Dans un premier temps, il convient d’enrichir l’alimentation en ajoutant des matières grasses dans les plats, une consultation avec une diététicienne est souvent nécessaire. De même, des compléments alimentaires hypercaloriques peuvent être proposés sous forme liquide ou de crème. Si la mauvaise prise de poids persiste, une suppléance nutritionnelle est nécessaire, souvent la nuit, par sonde nasogastrique ou par un bouton de gastrostomie avec administration de produits spécifiques plus ou moins caloriques, plus ou moins riches en fibres.

La pose des boutons de gastrostomie peut être faite soit par voie endoscopique soit par voie chirurgicale. Dans ce dernier cas, l’indication d’une fundoplicature de Nissen (intervention anti-reflux) associée est discutée.

Schéma de l'insertion d'un bouton de gastrostomie

La constipation

On estime que 85 % des patientes avec un syndrome de Rett présentent une constipation, c’est-à-dire l’émission de moins de trois selles par semaine pendant plus de 15 jours.

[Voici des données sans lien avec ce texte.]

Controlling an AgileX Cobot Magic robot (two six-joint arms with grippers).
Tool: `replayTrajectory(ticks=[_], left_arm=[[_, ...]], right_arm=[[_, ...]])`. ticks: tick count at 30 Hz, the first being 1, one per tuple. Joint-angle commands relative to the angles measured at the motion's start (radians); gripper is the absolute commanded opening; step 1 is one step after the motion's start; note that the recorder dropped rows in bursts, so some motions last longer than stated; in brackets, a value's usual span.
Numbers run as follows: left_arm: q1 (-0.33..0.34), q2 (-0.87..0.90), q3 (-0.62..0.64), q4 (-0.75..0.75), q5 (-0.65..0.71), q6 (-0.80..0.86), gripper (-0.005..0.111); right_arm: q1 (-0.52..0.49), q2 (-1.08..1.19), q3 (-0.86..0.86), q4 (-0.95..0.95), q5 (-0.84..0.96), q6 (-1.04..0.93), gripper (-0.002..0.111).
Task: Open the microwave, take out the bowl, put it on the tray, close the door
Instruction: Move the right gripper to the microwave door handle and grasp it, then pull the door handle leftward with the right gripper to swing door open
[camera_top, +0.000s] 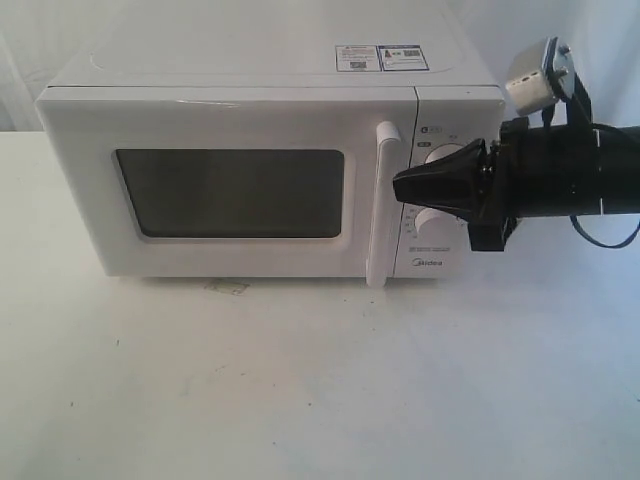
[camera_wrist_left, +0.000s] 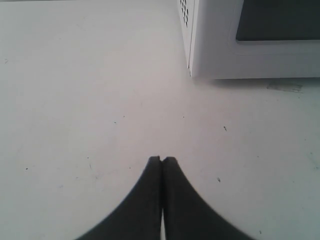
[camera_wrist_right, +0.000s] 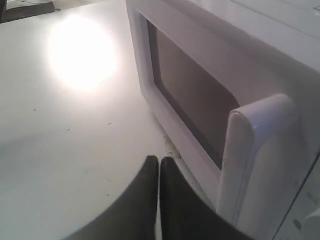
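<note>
Microwave (camera_top: 250, 100): white box standing at the 12 o'clock side of the table (camera_top: 300, 380), front face toward the viewer.
Door (camera_top: 230, 125): shut flush against the body; it takes up the front from the 9 o'clock edge across to the knob panel.
Window (camera_top: 235, 193): dark rectangle in the middle of the door; nothing can be made out behind it.
Handle (camera_top: 383, 205): upright white bar at the 3 o'clock edge of the door, running nearly the door's full height.
Knobs (camera_top: 430, 222): two round white dials at 3 o'clock of the handle, one above the other, both partly covered by the black arm.
Stickers (camera_top: 381, 57): two labels on the top panel, toward 1 o'clock.
Right gripper (camera_top: 398, 185): enters from 3 o'clock at mid-height of the microwave, tip pointing to 9 o'clock, just beside the handle and in front of the knob panel; whether it touches the handle cannot be told. Fingers pressed together, gripping nothing.
Left gripper (camera_wrist_left: 162, 160): above bare table near the microwave's front corner on the window side. Fingers pressed together, empty.
</note>
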Motion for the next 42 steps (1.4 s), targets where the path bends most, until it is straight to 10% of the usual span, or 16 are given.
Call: replayTrajectory(ticks=[1, 8, 31, 42], left_arm=[[-0.008, -0.004, 0.004, -0.003, 0.003, -0.003, 0.0], [-0.008, -0.004, 0.004, -0.003, 0.003, -0.003, 0.0], [-0.008, -0.004, 0.004, -0.003, 0.003, -0.003, 0.0], [-0.008, -0.004, 0.004, -0.003, 0.003, -0.003, 0.0]], right_arm=[[0.002, 0.001, -0.005, 0.027, -0.047, 0.004, 0.02], [0.002, 0.001, -0.005, 0.108, -0.107, -0.016, 0.072], [0.135, 0.127, -0.016, 0.258, -0.149, -0.192, 0.064], [0.141, 0.14, -0.022, 0.258, -0.151, -0.18, 0.01]])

Celle-ci serait en rapport avec le manque d’activité physique, la prise de boisson insuffisante, la faible alimentation, une scoliose associée et le ralentissement de l’activité musculaire de l’intestin.

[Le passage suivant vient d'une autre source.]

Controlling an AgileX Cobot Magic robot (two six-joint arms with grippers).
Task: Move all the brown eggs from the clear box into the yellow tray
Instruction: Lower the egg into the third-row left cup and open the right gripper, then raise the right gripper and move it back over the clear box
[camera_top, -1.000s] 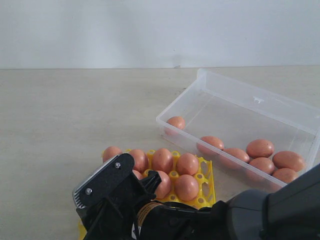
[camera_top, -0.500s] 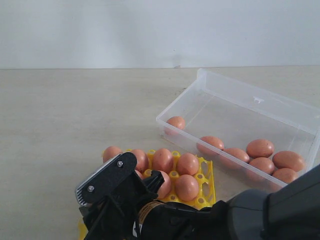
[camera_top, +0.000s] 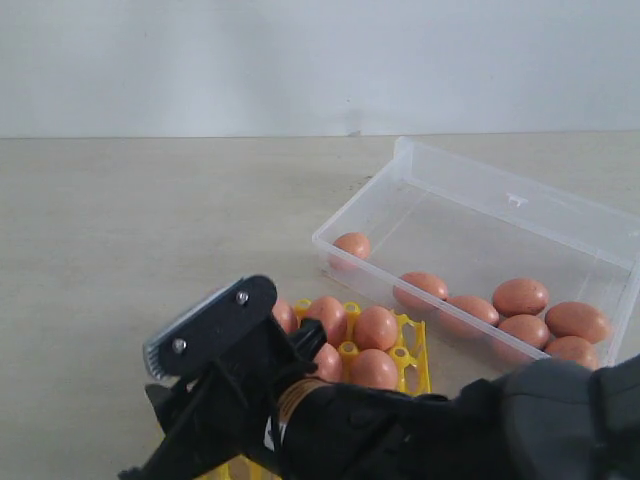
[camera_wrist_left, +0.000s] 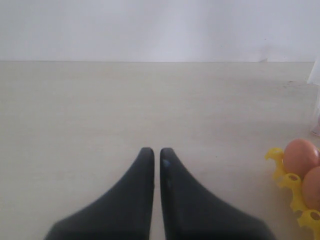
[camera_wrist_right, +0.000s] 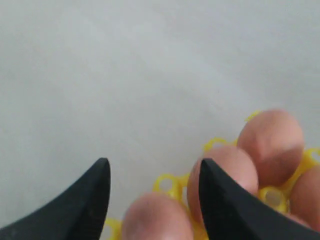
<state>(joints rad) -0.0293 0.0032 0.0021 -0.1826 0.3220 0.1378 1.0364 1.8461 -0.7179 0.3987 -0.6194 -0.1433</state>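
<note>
The yellow tray (camera_top: 414, 366) lies at the front of the table with several brown eggs (camera_top: 376, 328) in its cups. My right arm's black wrist (camera_top: 215, 330) hangs over the tray's left part and hides it. In the right wrist view my right gripper (camera_wrist_right: 152, 162) is open above the tray (camera_wrist_right: 167, 182). A seated egg (camera_wrist_right: 156, 220) lies below the gap, touching neither finger. The clear box (camera_top: 420, 165) at the right holds several brown eggs (camera_top: 520, 297), one (camera_top: 351, 245) alone at its near left corner. My left gripper (camera_wrist_left: 154, 150) is shut over bare table, beside the tray's edge (camera_wrist_left: 285, 180).
The pale table stretches to a white wall behind. The box's long walls stand between the tray and the eggs inside. My right arm's dark bulk (camera_top: 480, 430) fills the lower right of the exterior view.
My right gripper has risen a little above the tray and now hides the leftmost eggs. Its jaws have spread slightly. The eggs in the box have not moved.
</note>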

Il est important de prendre en charge rapidement la constipation pour éviter l’accumulation et l’impaction de selles (fécalome) responsable de douleurs abdominales et de douleurs à l’exonération. Parfois, les selles dures et volumineuses sont responsables de fissures anales provoquant un saignement local.

Dans un premier temps, des mesures diététiques doivent être mises en place en favorisant si possible la consommation de fi bres et la prise de boissons. Souvent, ces mesures sont insuffisantes et des laxatifs sont alors prescrits. Il en existe plusieurs types et tous peuvent être utilisés seuls ou en association pour traiter la constipation : huile de paraffine, macrogol, PEG (polyéthylène glycol).

Il faut éviter au maximum la réalisation de lavements, car ceux-ci sont traumatisants et vont à l’encontre du processus physiologique de défécation. Leur indication doit être limitée à l’évacuation d’un fécalome.

Ainsi, les troubles digestifs et nutritionnels des patientes présentant un syndrome de Rett ne doivent pas être négligés, car ils sont souvent responsables d’une altération de la qualité de vie. De plus, la prise en charge nutritionnelle précoce est importante, car elle améliore non seulement la croissance, mais aussi le niveau des activités et les capacités fonctionnelles des enfants.